Para mí no es común el verle la cara a un cadáver. En el primer funeral que vi de niño, cuando me acerqué al ataúd para ese último instante en que alguna gente se despide, me largué a llorar y salí por lo fuerte del impacto. No era fácil ver a un ser querido completamente tieso, maquillado y aparentemente durmiendo, cuando sabes que en realidad no duerme y no va a despertar.
Aparte de lo simbólico que es el mostrar un cuerpo sin vida, forma parte de un rito que siempre duele, por mucho que uno trate de acostumbrarse, como es un funeral, un velorio, etc.

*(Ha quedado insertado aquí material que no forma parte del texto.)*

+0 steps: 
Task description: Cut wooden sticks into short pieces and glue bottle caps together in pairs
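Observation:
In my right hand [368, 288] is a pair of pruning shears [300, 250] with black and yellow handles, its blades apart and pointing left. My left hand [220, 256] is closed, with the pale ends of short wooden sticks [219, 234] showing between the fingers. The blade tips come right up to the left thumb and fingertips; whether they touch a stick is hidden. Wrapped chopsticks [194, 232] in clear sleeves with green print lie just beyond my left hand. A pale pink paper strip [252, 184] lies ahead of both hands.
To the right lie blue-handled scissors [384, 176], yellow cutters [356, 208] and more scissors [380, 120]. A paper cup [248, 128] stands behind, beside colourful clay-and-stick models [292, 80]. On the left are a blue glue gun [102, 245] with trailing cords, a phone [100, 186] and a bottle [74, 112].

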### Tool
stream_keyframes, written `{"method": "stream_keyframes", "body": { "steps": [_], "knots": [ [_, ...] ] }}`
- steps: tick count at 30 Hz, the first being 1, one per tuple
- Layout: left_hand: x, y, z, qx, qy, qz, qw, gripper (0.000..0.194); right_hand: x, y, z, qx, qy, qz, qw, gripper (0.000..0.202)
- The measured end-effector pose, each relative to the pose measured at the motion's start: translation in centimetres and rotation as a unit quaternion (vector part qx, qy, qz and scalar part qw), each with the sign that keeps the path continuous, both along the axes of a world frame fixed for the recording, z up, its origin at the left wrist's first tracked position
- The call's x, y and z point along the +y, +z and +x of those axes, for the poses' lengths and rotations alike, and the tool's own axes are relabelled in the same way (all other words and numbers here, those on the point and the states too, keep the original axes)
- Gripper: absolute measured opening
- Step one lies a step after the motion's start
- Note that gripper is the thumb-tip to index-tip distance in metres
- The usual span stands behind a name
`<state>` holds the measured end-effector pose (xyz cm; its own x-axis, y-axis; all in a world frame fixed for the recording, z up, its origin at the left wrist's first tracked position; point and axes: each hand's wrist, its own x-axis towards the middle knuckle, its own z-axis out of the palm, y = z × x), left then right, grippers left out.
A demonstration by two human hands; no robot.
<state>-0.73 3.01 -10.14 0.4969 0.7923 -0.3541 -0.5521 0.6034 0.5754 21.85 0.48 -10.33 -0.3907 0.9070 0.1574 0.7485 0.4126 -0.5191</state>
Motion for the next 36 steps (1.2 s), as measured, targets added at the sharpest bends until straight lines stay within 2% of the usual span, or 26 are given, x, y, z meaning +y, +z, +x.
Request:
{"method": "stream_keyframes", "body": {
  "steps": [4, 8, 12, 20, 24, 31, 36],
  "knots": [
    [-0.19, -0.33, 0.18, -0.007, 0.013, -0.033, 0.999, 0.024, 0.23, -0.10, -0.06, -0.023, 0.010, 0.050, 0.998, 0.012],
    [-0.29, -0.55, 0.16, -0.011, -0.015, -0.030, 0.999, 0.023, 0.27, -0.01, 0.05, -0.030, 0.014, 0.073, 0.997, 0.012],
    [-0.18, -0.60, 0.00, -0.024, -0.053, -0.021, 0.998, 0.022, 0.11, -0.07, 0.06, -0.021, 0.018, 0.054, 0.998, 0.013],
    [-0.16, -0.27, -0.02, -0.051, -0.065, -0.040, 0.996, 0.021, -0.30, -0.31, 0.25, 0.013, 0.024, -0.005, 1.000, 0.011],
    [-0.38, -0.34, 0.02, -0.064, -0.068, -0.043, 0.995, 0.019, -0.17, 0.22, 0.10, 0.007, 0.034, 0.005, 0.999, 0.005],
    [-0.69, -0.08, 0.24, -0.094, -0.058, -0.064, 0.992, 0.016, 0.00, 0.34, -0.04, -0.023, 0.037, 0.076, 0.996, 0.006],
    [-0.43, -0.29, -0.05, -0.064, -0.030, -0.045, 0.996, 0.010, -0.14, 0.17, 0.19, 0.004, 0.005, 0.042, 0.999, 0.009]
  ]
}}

Recuerdo cuando un amigo me mandó por correo electrónico una foto de Pinochet, al día siguiente de su muerte. Me impacté demasiado al ver esa cara inflada, monstruosa, pálida y ya sin vida. Pensé que era una broma o un fotomontaje, pero bastó con ver algunas páginas web para percatarme que se podían descargar cientos de imágenes del ataúd, con acercamiento a la cara del ex dictador.
No pude dejar de recordar en ese momento la gigante cobertura periodística que tuvo en todo el mundo la agonía de Juan Pablo II, y no pensar en lo que significa el publicar en todos los medios la muerte de una persona, incluso antes de fallecida ésta (como en el caso del Papa).
Si bien antiguamente era tradición -en el campo, por ejemplo- exponer incluso los cuerpos completos de los difuntos, el que ahora sean portadas de medios de comunicación no deja de sorprenderme. Y no es alejado de la realidad el pensar que no responde a un interés periodístico ni histórico, sino más bien a simple morbo.
El hallazgo arqueológico de la tumba de Tutankamón (en 1922), y actualmente la publicación de su rostro, ha dado la vuelta al mundo por ser uno de los faraones más enigmáticos, aún cuando su reinado no haya tenido una gran trascendencia histórica, y haya muerto a los 18 años.
Sin embargo, la gracia radica en ser la única tumba que llegó sin ser violada a la época contemporánea, y Egipto decidió que ya era el momento de revelar su cara.
Me desayuné viendo la cara de Tutankamón, y pensando en el interés mundial de ver los rostros de los poderosos, una vez que ya dejaron el poder que ostentaban. Finalmente son personas tan frágiles como todas, y “el poder que ellos tienen es el que nosotros les damos”, como decía Redención 9-11. El endiosarlos o temerles es un error en el que caemos por simple creencia cultural, o por la paranoia colectiva que significa el vivir desde siempre reprimidos por la autoridad.
El verdadero rostro del poder es la muerte, y es necesario destruirlo, antes que nos destruya a nosotros.
“…Y qué va a hacer usted señor, que es tan previsor, con todos sus ahorros y sus plantas de petróleo, cuando descubra que la muerte es para todos, y se dé cuenta al fin que nunca fue feliz”, dice Attaque 77.